## WHAT NEEDS TO BE DONE
Could you repeat every record exactly as it appears?

(Records from a collection)
/---

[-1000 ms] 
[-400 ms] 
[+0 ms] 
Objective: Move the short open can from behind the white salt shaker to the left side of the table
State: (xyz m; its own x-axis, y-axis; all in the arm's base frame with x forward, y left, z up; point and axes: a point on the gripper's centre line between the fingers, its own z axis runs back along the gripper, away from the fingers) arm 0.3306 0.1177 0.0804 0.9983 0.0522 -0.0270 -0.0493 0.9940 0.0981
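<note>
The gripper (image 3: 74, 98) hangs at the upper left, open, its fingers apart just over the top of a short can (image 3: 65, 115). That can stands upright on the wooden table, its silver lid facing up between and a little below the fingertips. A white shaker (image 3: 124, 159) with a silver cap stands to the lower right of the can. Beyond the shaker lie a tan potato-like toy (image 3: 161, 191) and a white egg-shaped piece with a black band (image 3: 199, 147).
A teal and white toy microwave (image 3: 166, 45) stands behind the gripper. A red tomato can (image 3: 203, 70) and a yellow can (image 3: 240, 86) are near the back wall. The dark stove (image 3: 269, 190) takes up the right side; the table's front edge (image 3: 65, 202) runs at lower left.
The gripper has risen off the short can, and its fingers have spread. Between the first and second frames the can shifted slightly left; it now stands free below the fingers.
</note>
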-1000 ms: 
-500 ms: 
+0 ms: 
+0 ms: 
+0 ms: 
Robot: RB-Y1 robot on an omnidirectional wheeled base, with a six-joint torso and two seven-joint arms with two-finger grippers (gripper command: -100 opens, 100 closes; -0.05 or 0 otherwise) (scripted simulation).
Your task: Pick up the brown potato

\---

## FINISHED EXERCISE
[-1000 ms] 
[-400 ms] 
[+0 ms] 
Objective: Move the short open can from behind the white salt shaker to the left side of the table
State: (xyz m; its own x-axis, y-axis; all in the arm's base frame with x forward, y left, z up; point and axes: a point on the gripper's centre line between the fingers, its own z axis runs back along the gripper, away from the fingers) arm 0.3306 0.1177 0.0804 0.9983 0.0522 -0.0270 -0.0493 0.9940 0.0981
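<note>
The gripper (image 3: 74, 98) hangs at the upper left, open, its fingers apart just over the top of a short can (image 3: 65, 115). That can stands upright on the wooden table, its silver lid facing up between and a little below the fingertips. A white shaker (image 3: 124, 159) with a silver cap stands to the lower right of the can. Beyond the shaker lie a tan potato-like toy (image 3: 161, 191) and a white egg-shaped piece with a black band (image 3: 199, 147).
A teal and white toy microwave (image 3: 166, 45) stands behind the gripper. A red tomato can (image 3: 203, 70) and a yellow can (image 3: 240, 86) are near the back wall. The dark stove (image 3: 269, 190) takes up the right side; the table's front edge (image 3: 65, 202) runs at lower left.
The gripper has risen off the short can, and its fingers have spread. Between the first and second frames the can shifted slightly left; it now stands free below the fingers.
</note>
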-1000 ms: 
-500 ms: 
+0 ms: 
+0 ms: 
+0 ms: 
Robot: RB-Y1 robot on an omnidirectional wheeled base, with a six-joint torso and two seven-joint arms with two-finger grippers (gripper command: -100 opens, 100 closes; -0.05 or 0 otherwise) (scripted simulation).
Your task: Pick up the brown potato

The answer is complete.